At the end of last year, while most Gauchos were preparing for a long and strenuous finals week, seniors Neil Jones and Tony Lochhead were preparing for a trip back to their native country of New Zealand. Both players were called to duty to play for their country on soccer’s highest platform – the World Cup.

Growing up in New Zealand, where both became fond of soccer, Jones and Lochhead always dreamed of playing for the all-whites, the pseudonym for their national team. Both have played on New Zealand national teams before, but never for the elite World Cup 23U squad.

After a 16-hour plane trip to Australia, where the World Cup qualifying event was held, UCSB men’s soccer players Jones and Lochhead didn’t find themselves playing with guys just out of high school – they were playing with men, the best men in the world.

Lochhead and Jones were two of just three collegiate players on the team, while the rest of the squad was comprised of professionals from major league soccer and professional leagues all over the globe.

“It was a great experience to play for my country and to play with the professionals on the New Zealand team,” Lochhead said. “The most enjoyable part was being in a professional environment and to gauge how my skills stood up against them.”

New Zealand, with a population of roughly 3 million, takes great pride in its national teams, and rugby is the only sport that comes close to sharing the spotlight with soccer. (Just don’t call it “soccer” if you ever visit; the proper name is “football.”)

“The sense of being part of your country is amazing,” Jones said. “When the New Zealand national anthem is playing before the game you get chills down your spine, with a real sense of pride and honor that you are representing your whole country.”

Though both Jones and Lochhead didn’t play very much during World Cup qualifying matches due to their inexperience on the international level, when the two UCSB veterans came into the game, both had immediate impacts on their team.

Jones had about as good of a debut as he could have in his first game played, netting a goal in a 10-0 rout over Tahiti.

“It felt good to be out there, and to see how I matched up with the other players was interesting,” Jones said. “Many of the players on other teams have been playing professionally for five to 10 years, and it was good knowing I could run with them.”

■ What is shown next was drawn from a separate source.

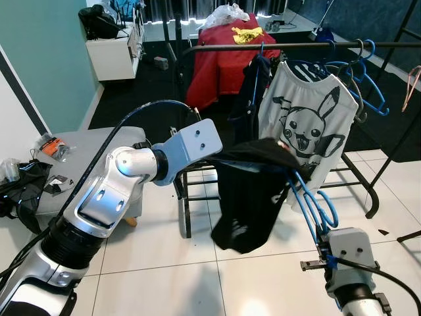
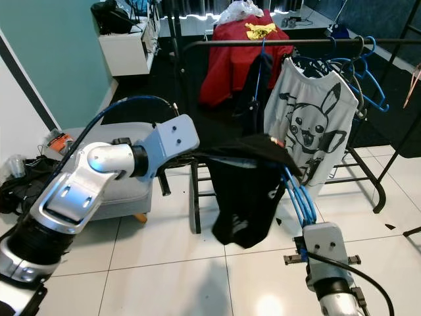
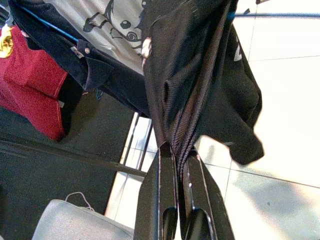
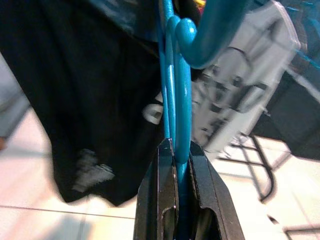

The two have prepared for this chance ever since they knew what soccer was, and an opportunity like this may be a ticket to the professionals after this season. For now, the focus is back on their last season as student-athletes, as Jones and Lochhead are trying to bring a national championship to UCSB.

“I think we have the potential to be really good; we have all the pieces and we just need to put the puzzle together,” Lochhead said of the upcoming season. “We have all the talent in the world, we are slowly getting better every game, and we are always looking to improve. From what we have done so far I think we have the potential to go all the way.”

Jones agreed UCSB has amazing potential and a real chance to do damage in not only the Big West Conference but in all of Division I soccer,

“We look really good this season,” Lochhead said. “We have some good players. We lost a lot with Memo [Arzate, 2003-04 UCSB midfielder], but in the back we are more solid and not giving up as many goals. We have a different style of play this season and it should be interesting to see how everything works out.”

With their extra play this summer against some of the world’s best players, both Jones and Lochhead hope the extra work will lead to greater things back in Santa Barbara.